Matt DeLong
Why would you short sell when you will have to pay interest on it rather than long with no interest?
Even though shorting typically costs “borrow fees”, the costs/risks are higher too. FEAR of losing money or losing your gains are a strong motivator to exit a long stock position and most short sellers are playing the opposite side of the long trade, capitalizing on your fears.
Example: Assume you own 1,000 shares (long) of a stock for 1 month and the trade is working out nicely. You have $5,000 “paper profit” after a month and things are looking great (I say paper profits because you haven’t yet “realized” the gains and exited the trade, they are currently “unrealized”).
Earnings came out that evening after the market close and not much activity in trading after hours, so far so good. The next morning, you login to your account, your $5,000 profit is now $-3,000 POSITIVE FIVE THOUSAND IS NOW NEGATIVE THREE THOUSAND! Just like that, you gave up a month worth of gains and then some, the stock moved $8/share overnight “gapping down” and your stomach sinks.

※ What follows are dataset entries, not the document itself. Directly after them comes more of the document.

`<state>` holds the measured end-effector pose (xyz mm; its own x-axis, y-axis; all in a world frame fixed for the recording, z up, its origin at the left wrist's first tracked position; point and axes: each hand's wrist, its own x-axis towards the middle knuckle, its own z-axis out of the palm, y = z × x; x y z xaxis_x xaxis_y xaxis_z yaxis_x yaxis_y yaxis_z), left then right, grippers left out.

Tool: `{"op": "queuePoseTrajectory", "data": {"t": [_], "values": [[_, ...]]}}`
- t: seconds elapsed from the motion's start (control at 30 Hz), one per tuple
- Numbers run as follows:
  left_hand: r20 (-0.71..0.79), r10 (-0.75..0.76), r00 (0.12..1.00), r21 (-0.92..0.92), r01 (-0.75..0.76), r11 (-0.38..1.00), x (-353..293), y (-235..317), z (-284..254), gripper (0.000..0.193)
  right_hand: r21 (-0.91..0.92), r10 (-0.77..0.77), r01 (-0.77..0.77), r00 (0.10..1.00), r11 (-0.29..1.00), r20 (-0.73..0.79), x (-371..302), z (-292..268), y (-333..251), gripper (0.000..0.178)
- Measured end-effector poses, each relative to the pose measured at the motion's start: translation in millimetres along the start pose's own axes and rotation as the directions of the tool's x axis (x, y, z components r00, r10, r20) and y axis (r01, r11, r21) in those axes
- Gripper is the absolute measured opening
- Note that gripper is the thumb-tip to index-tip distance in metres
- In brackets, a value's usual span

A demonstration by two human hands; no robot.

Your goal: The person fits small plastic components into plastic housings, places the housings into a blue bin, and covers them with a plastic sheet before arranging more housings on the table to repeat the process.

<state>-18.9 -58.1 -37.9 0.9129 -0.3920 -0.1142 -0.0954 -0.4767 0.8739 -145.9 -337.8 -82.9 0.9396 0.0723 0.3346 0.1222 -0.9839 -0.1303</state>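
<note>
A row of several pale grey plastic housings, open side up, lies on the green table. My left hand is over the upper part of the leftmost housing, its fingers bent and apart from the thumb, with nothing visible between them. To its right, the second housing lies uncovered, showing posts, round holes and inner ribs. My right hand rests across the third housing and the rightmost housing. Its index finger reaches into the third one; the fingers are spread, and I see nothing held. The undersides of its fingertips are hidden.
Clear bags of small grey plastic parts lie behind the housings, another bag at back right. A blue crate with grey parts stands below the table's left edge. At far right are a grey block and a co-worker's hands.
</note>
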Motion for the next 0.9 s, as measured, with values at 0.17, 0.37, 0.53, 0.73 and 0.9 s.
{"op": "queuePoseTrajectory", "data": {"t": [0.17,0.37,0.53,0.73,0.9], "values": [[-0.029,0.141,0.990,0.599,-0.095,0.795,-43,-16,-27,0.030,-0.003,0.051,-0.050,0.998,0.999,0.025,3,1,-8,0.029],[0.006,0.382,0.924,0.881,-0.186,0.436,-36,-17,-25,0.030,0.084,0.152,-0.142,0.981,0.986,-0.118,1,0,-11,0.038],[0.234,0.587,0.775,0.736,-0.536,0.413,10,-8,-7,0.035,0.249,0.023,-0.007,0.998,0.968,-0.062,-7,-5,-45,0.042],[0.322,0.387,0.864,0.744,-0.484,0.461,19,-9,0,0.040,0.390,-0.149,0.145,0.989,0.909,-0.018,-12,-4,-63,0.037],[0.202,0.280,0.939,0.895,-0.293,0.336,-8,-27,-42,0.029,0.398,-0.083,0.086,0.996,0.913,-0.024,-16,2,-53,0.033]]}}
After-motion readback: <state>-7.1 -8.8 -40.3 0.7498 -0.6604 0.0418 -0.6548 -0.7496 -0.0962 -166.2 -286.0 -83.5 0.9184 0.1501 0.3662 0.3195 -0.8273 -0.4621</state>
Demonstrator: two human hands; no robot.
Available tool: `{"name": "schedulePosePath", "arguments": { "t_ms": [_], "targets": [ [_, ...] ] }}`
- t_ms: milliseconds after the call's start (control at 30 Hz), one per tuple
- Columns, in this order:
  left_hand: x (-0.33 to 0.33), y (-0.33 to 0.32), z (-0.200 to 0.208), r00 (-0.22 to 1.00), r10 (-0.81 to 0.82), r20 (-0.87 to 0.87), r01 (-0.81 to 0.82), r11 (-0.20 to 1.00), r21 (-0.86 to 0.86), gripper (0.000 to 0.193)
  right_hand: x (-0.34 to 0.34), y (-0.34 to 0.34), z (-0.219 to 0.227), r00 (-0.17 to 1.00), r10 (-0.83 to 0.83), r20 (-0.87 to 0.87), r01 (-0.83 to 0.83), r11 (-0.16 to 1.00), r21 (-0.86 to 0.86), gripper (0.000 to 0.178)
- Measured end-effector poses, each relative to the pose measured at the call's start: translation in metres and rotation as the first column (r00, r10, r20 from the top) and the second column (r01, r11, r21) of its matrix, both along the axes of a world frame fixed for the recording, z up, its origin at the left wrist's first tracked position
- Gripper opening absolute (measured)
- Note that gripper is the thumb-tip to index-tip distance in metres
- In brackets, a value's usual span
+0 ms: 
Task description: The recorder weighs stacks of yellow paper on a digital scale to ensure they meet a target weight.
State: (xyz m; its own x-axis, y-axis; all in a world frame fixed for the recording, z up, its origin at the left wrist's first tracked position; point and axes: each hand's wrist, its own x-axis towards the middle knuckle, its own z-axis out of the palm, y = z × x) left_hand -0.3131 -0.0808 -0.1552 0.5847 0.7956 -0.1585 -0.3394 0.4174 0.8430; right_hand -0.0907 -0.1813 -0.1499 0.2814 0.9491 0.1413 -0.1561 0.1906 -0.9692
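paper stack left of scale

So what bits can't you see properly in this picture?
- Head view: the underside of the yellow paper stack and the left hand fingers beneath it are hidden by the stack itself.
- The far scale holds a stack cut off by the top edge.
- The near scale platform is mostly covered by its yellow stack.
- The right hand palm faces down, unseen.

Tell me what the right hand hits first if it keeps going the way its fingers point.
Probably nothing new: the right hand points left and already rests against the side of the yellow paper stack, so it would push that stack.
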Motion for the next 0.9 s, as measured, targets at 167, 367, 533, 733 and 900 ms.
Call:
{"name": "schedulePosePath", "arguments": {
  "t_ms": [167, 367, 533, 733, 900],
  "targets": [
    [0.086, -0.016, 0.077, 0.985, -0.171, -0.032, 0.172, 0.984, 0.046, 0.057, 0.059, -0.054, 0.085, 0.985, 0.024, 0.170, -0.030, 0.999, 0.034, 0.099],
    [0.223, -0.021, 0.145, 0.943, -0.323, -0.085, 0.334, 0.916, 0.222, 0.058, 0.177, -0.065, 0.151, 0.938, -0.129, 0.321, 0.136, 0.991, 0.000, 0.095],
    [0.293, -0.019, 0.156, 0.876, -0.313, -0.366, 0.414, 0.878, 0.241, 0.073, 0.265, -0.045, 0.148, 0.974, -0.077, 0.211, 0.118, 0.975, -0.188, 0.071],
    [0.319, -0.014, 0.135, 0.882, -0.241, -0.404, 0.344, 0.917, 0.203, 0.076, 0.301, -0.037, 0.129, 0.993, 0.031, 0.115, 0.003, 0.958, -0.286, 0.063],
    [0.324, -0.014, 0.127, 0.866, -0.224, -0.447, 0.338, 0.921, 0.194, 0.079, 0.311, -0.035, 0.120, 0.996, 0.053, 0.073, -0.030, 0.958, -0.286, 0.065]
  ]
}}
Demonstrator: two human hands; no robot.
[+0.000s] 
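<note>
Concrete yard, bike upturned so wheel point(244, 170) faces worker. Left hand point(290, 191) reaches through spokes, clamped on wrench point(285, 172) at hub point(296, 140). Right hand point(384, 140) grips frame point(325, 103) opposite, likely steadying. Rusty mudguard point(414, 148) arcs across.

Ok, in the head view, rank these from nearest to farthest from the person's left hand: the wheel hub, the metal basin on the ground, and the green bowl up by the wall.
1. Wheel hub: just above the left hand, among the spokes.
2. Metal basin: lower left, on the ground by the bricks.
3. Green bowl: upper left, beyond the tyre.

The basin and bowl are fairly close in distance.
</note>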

You learn on Twitter that the earnings call wasn’t what Wall Street expected — your company missed both revenue and EPS estimates AND lowered their overall stock guidance for the year. You realize this isn’t a quickly recoverable situation and the stock price is tanking badly during the first 2 hours of trading as other traders are dumping the stock just like you want to — what would you do?
Do you see how fear takes over and someone shorting the other side of your trade can quickly make a profit? By shorting the stock, even though the fees/risk are higher, it would make for a great short term trade to capitalize on the bad news where are the longs are trapped in a sinking stock price.
Most traders I know specialize in the “Parabolic Short” moves…this is a stock that has gone up and up over little to no news and is due a “pullback”. They wait for the stock to rollover on the 5-minute intraday chart and then jump in “short” and “size in”. They enter orders in 4 or 5 batches until their optimal size (10,000 or 25,000 shares) is reached.
Rarely do I hold a short overnight because the overnight risk of the stock gapping in the opposite direction. Shorts can get destroyed quickly. Panicking shorts “buy to cover” which pushes the price higher and higher as more and more shorts panic and exit their position for a loss.